Chang Shou-song, Lektor National Open University
Kita sering menjumpai fenomena: “Anak ingin melanjutkan ke SMK setelah lulus SMP, namun orang tua memaksa anak mereka untuk memilih SMA”, “anak tidak tertarik ikut les, namun orang tua terus menyuruh anaknya ikut les", "anak menyukai Bahasa Mandarin, musik, olahraga, dll. Tapi, orang tua berpikir bahwa matematika, kimia, dan fisika lebih penting." Orang tua sering berpikir bahwa "anak-anak yang pandai matematika lebih pintar dan lebih baik daripada mereka yang pandai geografi”, “lebih bagus berinvestasi untuk kemampuan Bahasa Inggris anak daripada belajar kesenian,” dll. Apakah itu benar?
Jawaban-jawaban di atas jelas dapat disimpulkan sebagai sebuah konsep penting yang “salah kaprah”, yaitu menempatkan bakat alami anak pada tempat yang salah. Kita bisa memahami betapa besar kepedulian orang tua terhadap pendidikan lanjutan dan jalan hidup anak-anak mereka. Tapi, batin anak-anak tersiksa dan memberontak!
Menurut teori "kecerdasan majemuk" yang dikemukakan oleh Psikolog Harvard H. Gardner (1983), kecerdasan manusia mencakup setidaknya delapan jenis, yaitu bahasa, logika-matematika, ruang, musik, jasmani, interpersonal, intrapersonal, dan naturalis.
Dalam perkembangan kecerdasan anak, mau tidak mau akan ada delapan bagian kecerdasan ini, ada yang lebih unggul dan ada yang lebih lemah. Pada orang tua yang budiman, jika Anda ingin anak-anak belajar dengan bahagia dan efisien, Anda perlu membimbing dan mendukung anak Anda sesuai dengan kecerdasan dominannya.
Jika arah pendidikan orang tua hanya mengutamakan pembelajaran bahasa atau matematika, anak-anak unggul dalam bidang musik, olahraga, tari, dan seni tidak akan memperoleh bimbingan dan dukungan yang tepat!
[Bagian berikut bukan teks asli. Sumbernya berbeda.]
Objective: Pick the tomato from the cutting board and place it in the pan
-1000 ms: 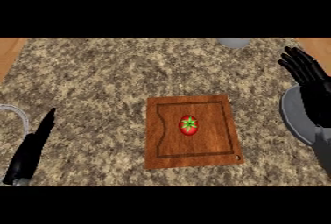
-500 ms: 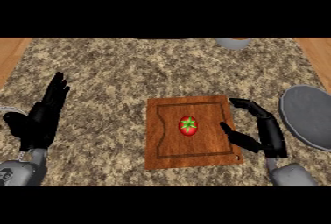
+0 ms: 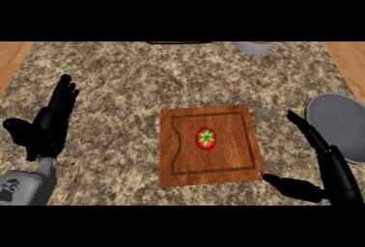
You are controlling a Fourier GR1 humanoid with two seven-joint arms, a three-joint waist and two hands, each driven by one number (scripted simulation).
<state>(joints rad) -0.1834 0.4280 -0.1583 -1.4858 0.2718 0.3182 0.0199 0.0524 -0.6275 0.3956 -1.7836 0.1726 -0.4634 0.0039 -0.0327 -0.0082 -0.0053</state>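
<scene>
Fingers [image 3: 308, 131] of right hand [image 3: 336, 169]: straight and released, thumb spread wide; nothing grasped.
Left hand [image 3: 46, 129]: resting at the view's left, fingers straight and upward; nothing held.
Tomato [image 3: 206, 138]: red with a green star top, lying near the middle of the cutting board [image 3: 182, 161], untouched.
Right hand position: just off the board's right edge, thumb near its lower right corner, apart from the tomato.
Pan [image 3: 343, 126]: grey, at the view's right edge on the counter [image 3: 143, 72], just beyond the right hand.
Step in hand (judged): reach for the tomato; grasp not yet made.
Recommended method: bring the hand over the board with thumb and fingers to either side of the tomato, close only once it sits between them, and lift straight up. A round fruit may roll if nudged from one side.
Writing and brands: none legible. A dark mark on the left forearm [image 3: 25, 185] cannot be read.
</scene>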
Tidak cuma anak yang dilanda krisis kepercayaan diri, tapi orang tua juga akan merasa frustrasi.
Di masyarakat modern, "setiap orang bisa menjadi juara". Orang jenius adalah orang yang berada di posisi yang tepat. Posisi yang salah akan susah atau bahkan gagal menghasilkan juara. Bisa dibilang bahwa kebahagiaan terindah di dunia adalah membiarkan anak mengeksplorasi bakatnya sehingga mereka menemukan posisi yang pas dan bermakna bagi mereka berdasarkan "kecerdasan unggul" yang telah dianugerahkan Tuhan.
Semua orang tua berharap bahwa mereka dapat membantu menemukan dan mengembangkan bakat anak mereka. Memang, berjuang untuk menemukan kecerdasan dominan anak dan mengasahnya merupakan tanggung jawab orang tua. "Mengasah" kecerdasan dominan memungkinkan anak untuk memiliki kebahagiaan, minat, kebebasan, dan pengalaman indah lain yang menyulut semangat hidupnya.
Dukungan orang tua terhadap anak membuat anak merasa kalau “kelebihan mereka diterima” dan mereka akan terus mengembangkan bakatnya.
Orang tua yang terkasih, setiap anak itu cerdas. Maka, hargailah potensi mereka dan menyediakan panggung untuk mereka. Oleh karena itu, kami sangat berharap agar orang tua dapat membantu anak menemukan kecerdasan dominan mereka, agar kecerdasan dominan setiap anak dapat diasah, bukan malah lumpuh. Biarkan kecerdasan dominan anak membangkitkan kepercayaan diri, supaya mereka bisa mengaktualisasikan diri dan merasa kalau diri mereka berharga.